◆ **WHAT THE TASK ASKS**
Repeat every line below exactly as it reads.

>>>

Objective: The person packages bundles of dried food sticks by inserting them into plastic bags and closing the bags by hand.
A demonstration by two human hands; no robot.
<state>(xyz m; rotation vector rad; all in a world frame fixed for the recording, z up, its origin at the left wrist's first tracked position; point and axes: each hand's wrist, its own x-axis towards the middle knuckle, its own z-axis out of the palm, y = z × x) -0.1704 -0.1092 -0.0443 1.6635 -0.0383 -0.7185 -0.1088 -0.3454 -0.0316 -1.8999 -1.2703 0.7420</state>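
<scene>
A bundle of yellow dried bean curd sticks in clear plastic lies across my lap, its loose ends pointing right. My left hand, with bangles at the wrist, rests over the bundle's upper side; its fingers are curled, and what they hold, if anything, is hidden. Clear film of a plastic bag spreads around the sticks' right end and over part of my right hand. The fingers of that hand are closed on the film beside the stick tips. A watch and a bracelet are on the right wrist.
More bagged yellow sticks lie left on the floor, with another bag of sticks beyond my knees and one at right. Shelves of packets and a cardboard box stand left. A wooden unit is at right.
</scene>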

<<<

◆ **RESULT BELOW**
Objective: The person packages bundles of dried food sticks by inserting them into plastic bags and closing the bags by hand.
A demonstration by two human hands; no robot.
<state>(xyz m; rotation vector rad; all in a world frame fixed for the recording, z up, its origin at the left wrist's first tracked position; point and axes: each hand's wrist, its own x-axis towards the middle knuckle, its own z-axis out of the palm, y = z × x) -0.1704 -0.1092 -0.0443 1.6635 -0.0383 -0.7185 -0.1088 -0.3454 -0.0316 -1.8999 -1.2703 0.7420</state>
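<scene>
A bundle of yellow dried bean curd sticks in clear plastic lies across my lap, its loose ends pointing right. My left hand, with bangles at the wrist, rests over the bundle's upper side; its fingers are curled, and what they hold, if anything, is hidden. Clear film of a plastic bag spreads around the sticks' right end and over part of my right hand. The fingers of that hand are closed on the film beside the stick tips. A watch and a bracelet are on the right wrist.
More bagged yellow sticks lie left on the floor, with another bag of sticks beyond my knees and one at right. Shelves of packets and a cardboard box stand left. A wooden unit is at right.
</scene>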

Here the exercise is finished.